Group challenge 1

Spatial Statistics - BIOSTAT 696/896

Michele Peruzzi

University of Michigan

Groups?

  • Have some groups been formed?
  • Troubles?
  • I have enabled Piazza if you need to find group partners
  • You could e.g. post your background (MS/PhD/what year…) and look for complementary group members

Getting started

  • This group challenge is about getting things started with point-referenced and areal data
  • The goal of this group activity is to make the first steps towards your final group project
  • Some of the points I include can only be completed if you have your own data
  • For these reasons, although not required, I very highly recommend that you begin searching for data for your final project
  • Because it is still early, you should search for a point-referenced dataset AND an areal dataset

Point-referenced data requirements

  • Spatial coordinates (latitude and longitude, or equivalent depending on the domain)
  • Not necessarily environmental/ecology/satellite
  • Must have a continuous variable that varies in space
  • If you do preprocessing (eg data transformations), must document everything
  • Check in with me before submitting your answers

Areal data requirements

  • Higher resolution than state-level (US) or country-level (World). Eg. county-level works
  • Much easier to find areal data, therefore I will be more picky about your research question (must be “interesting”, subjectively)
  • Check in with me before submitting your answers

Checklist for both datasets, part 1

  • Source of the data. Link, citation.
  • Overall data description (number of observations, number of variables)
  • Are there missing data? Is there a pattern or an intuitive reason for the missingness?
  • What is in the dataset? Describe each column. Summary statistics. Correlation analysis (non-spatial is ok).
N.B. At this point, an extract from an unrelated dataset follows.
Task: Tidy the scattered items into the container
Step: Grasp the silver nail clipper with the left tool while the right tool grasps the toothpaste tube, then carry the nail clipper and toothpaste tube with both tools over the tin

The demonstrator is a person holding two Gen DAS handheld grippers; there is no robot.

Preliminary data analysis using methods that you know
  • Make summary figures based on non-spatial descriptive statistics
  • Describe the spatial component of the data: what is the spatial domain, its dimension, how are observations indexed in space? Do you think modeling covariance as decaying with distance is appropriate?
  • For the point-referenced dataset: visualize the empirical covariogram for the variable of interest. Does the variogram suggest spatial dependence in the data?
  • Map the data. Map the spatial variables, and write short but meaningful captions for your figures.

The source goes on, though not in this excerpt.